Ma limitare questo comportamento al compartimento biologico nel quale noi desideriamo che l’azione si realizzi non è sempre così semplice. La molecola interagisce con più di un sistema, anche dove noi non vorremmo lo facesse. Il trend moderno è quello di progettare farmaci intelligenti, che agiscono solamente laddove vogliamo l’effetto. Questo sarebbe particolarmente utile per gli antitumorali utilizzati nella chemioterapia. Si tratta di farmaci potenti (devono uccidere le cellule cancerose, lo ricordiamo!), che, per forza di cose, hanno ripercussioni anche sulle cellule sane. Si stanno sperimentando medicine realizzate con il supporto di nanoparticelle, strutture di dimensioni infinitesime, in grado di veicolare il principio attivo in maniera precisa, solo dove serve. Ma si tratta di un work-in-progress, di innovazione che non ha ancora raggiunto la pratica clinica diffusa.

Sulle confezioni dei farmaci leggo tanti ingredienti: sono tutti medicinali? No. Un medicinale è sempre venduto in formulazione. Il principio attivo è la molecola che si lega al bersaglio. Normalmente è uno, ma esistono farmaci che contengono associazioni di principi attivi.

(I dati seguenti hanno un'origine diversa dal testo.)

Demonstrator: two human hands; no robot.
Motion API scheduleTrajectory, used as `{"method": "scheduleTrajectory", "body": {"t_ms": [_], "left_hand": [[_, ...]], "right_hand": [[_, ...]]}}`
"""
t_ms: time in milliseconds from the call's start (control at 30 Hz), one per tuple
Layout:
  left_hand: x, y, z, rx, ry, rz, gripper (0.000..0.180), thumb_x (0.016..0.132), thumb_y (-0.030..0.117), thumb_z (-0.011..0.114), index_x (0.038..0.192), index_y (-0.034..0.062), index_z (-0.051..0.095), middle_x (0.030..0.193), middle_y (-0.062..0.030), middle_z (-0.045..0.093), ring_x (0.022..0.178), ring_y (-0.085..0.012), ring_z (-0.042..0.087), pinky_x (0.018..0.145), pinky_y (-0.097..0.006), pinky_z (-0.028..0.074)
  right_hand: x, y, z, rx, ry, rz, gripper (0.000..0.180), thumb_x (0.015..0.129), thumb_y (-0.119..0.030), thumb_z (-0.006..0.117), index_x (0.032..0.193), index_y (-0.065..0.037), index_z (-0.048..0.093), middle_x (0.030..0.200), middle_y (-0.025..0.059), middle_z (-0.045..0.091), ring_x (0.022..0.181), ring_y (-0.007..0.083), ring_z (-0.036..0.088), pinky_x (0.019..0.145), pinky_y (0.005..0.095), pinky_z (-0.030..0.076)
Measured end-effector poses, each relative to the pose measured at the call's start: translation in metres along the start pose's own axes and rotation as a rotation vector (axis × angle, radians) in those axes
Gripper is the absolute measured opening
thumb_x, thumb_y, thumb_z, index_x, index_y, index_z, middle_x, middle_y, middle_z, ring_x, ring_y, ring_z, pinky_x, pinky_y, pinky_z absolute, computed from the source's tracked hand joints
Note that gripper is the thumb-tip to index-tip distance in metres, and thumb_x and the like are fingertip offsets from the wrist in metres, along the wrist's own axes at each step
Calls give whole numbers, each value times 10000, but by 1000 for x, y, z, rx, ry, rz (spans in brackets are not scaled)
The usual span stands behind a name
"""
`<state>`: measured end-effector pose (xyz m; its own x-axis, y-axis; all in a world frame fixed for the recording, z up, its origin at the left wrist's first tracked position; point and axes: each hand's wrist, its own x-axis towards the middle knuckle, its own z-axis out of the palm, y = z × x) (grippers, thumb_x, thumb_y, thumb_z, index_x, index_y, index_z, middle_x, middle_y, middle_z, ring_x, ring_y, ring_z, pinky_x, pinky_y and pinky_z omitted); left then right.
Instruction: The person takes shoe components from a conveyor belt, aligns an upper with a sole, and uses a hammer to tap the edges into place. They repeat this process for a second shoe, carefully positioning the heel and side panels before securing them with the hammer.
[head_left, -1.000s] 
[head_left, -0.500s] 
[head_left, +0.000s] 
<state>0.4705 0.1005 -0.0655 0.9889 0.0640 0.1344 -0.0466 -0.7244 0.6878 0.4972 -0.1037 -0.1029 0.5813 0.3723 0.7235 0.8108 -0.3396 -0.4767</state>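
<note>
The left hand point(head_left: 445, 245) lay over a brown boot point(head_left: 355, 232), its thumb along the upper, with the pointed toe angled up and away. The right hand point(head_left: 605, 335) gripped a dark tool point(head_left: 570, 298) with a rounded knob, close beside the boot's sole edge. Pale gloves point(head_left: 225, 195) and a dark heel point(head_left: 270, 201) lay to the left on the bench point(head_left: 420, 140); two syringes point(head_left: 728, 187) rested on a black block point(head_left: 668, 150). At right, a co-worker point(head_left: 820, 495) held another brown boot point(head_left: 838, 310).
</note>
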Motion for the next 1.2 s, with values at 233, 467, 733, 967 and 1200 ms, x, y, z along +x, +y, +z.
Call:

Gli altri “ingredienti” sono gli eccipienti, sostanze aggiuntive che ne migliorano le performance, ne consentono la conservazione, ne aumentano la palatabilità (aromi che ne modificano il sapore), ne facilitano l’assunzione. Senza gli eccipienti il farmaco non avrebbe la possibilità di esprimere il suo potenziale terapeutico.

Cosa accade dopo che prendiamo un farmaco? Quando assumiamo una medicina, poniamo per bocca (ci occuperemo in altri post di ulteriori vie di somministrazione), questa normalmente viene digerita, scissa in parti più piccole per essere assorbita.

Il processo di assorbimento serve a rendere il farmaco effettivamente disponibile e avviene sostanzialmente nell’intestino, dotato di una struttura tubolare lunghissima. Al suo interno le molecole giunte dallo stomaco trovano una superficie di contatto incredibilmente ampia: circa 300-400 metri quadrati, praticamente un appartamento di notevoli dimensioni. Questa superficie è tappezzata di “villi”, cellule specializzate nel portare al proprio interno le sostanze contenute nell’intestino per farle uscire al lato opposto, collegato ai piccoli capillari di cui è ricca la mucosa intestinale.

A questo punto il nostro principio attivo è nel sangue, che lo veicola in tutto il corpo. A seconda delle caratteristiche molecolari, la distribuzione del composto è maggiore in alcuni distretti e minore in altri. E’ in seguito a questo step che esso esercita la sua azione farmacologica.

Attraverso la circolazione la medicina giunge anche negli organi che hanno il compito di detossificare l’organismo. Nel fegato la molecola subisce trasformazioni chimiche che la rendono più facilmente eliminabile dal corpo. In ultimo, sempre attraverso il sangue, passa ai reni. Filtrando il sangue essi trattengono solo le sostanze destinate ad essere riciclate ed espellono tutto ciò che è inutile o dannoso.  Così, attraverso le urine, avviene l’eliminazione.

Ripercorriamo l’avventura in modalità express?

Il farmaco viene scisso in componenti di piccole dimensioni (digestione) nella bocca e nello stomaco, attraverso i villi intestinali passa dall’apparato digerente al sangue, che lo distribuisce in tutto il corpo. Nel fegato acquisisce le caratteristiche che lo renderanno eliminabile una volta giunto ai reni.

E’ terminato il nostro viaggio all’inseguimento del farmaco. Ho volutamente semplificato e ridotto all’essenziale una serie di sofisticate reazioni biochimiche nelle quali anche le grandezze fisiche hanno ruoli ben precisi. Penso di avere già scritto in numerose occasioni di quanto io creda nella diffusione della scienza allo scopo di (ri)costruire una società migliore, più consapevole e nella quale la cultura scientifica può costituire un valido supporto, un elemento decisionale utile in politica come nelle piccole questioni personali.